I'm not too familiar with the hydraulics field. I mean i understand how it works, but I have never done some calculations until now, and since the lack of literature i need some help with it (and/or recomendations on some realy good literature i could learn how to do it from).

I'm working on some paper about running a centrifugal pump using a hydraulic motor.

The hydraulic motor is adjustable, while the pump that runs the system runs with constant rpm.

It's realy a simple system with little count of elements.

The first problem i encountered is the filter. Both the pump and the motor require filtration of the oil with max particles size 5 micrometers)

The pump is normally located next to the oil tank. Since suction filters aren't recomendet and if they are used filtration below 100 micrometers isn't recomendet, having trouble deciding where to put the filter? If i put it in the pressure line it's possible the pump sucks something bigger than 5 micrometers isn't it?

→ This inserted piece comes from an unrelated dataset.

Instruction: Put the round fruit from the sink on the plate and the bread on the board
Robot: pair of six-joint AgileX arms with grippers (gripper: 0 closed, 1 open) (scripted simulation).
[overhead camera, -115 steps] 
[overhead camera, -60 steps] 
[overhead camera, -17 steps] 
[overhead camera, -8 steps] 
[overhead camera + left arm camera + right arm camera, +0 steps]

The second question is the tank? I've been searching how to determine the needed size of the tank, and found some formula that sais that the volume is 1,5 * Vc, where the Vc is the volume of all cylinders in the system. Since I don't have any cylinders in the system i thought the Vc would indicate the displacement volume of the hydromotor should be put in instead, but that's not right since i get the needed volume needs to be less than 1 liter.

That's the trouble i have in the moment, there will surely be more, hope I can find answeres here when i stumble on some problem, although I'd like to get a great book recomendet where i can learn how to do the calculations (summed up what i need to calculate is: the filter, the oil tank volume, the cooler, losses and how much it'll get heated, so thanks in advance for the recomendet books and all the help you'll be able to give me)


----------



## pelaw (Aug 3, 2010)

There are two considerations 1) load (parts of system supplied by the pump), and 2) supply (pump and tank).

I am not sure what you mean by: the pump and motor need 5 um filtration, but then &lt;100 um is not recommended. Not recommended by whom? (also, why would a motor need oil filtration? Is the same oil supplying motor lubrication automatically?)

If the load requires 5 um filtration, and the supply can not operate at suction with &lt;100 um, then you have to find a different pump or put the filters for load on the load side, and size your pump to overcome that pressure drop.

The tank is sized to support the load, whatever the load needs, plus the 50% safety factor apparently (hence 1.5). (to size the tank I would go to manufacturer's catalogs and read about vapors and expansion as well.)

Anyway, the system can have 1) a pump and an oil tank already prefiltered, intended for delivery to load, and 2) return tank (collection tank from load return + new supply) with a transfer pump rated at 5 microns or less, which delivers oil to first tank. See http://redlinepumps.com/.


----------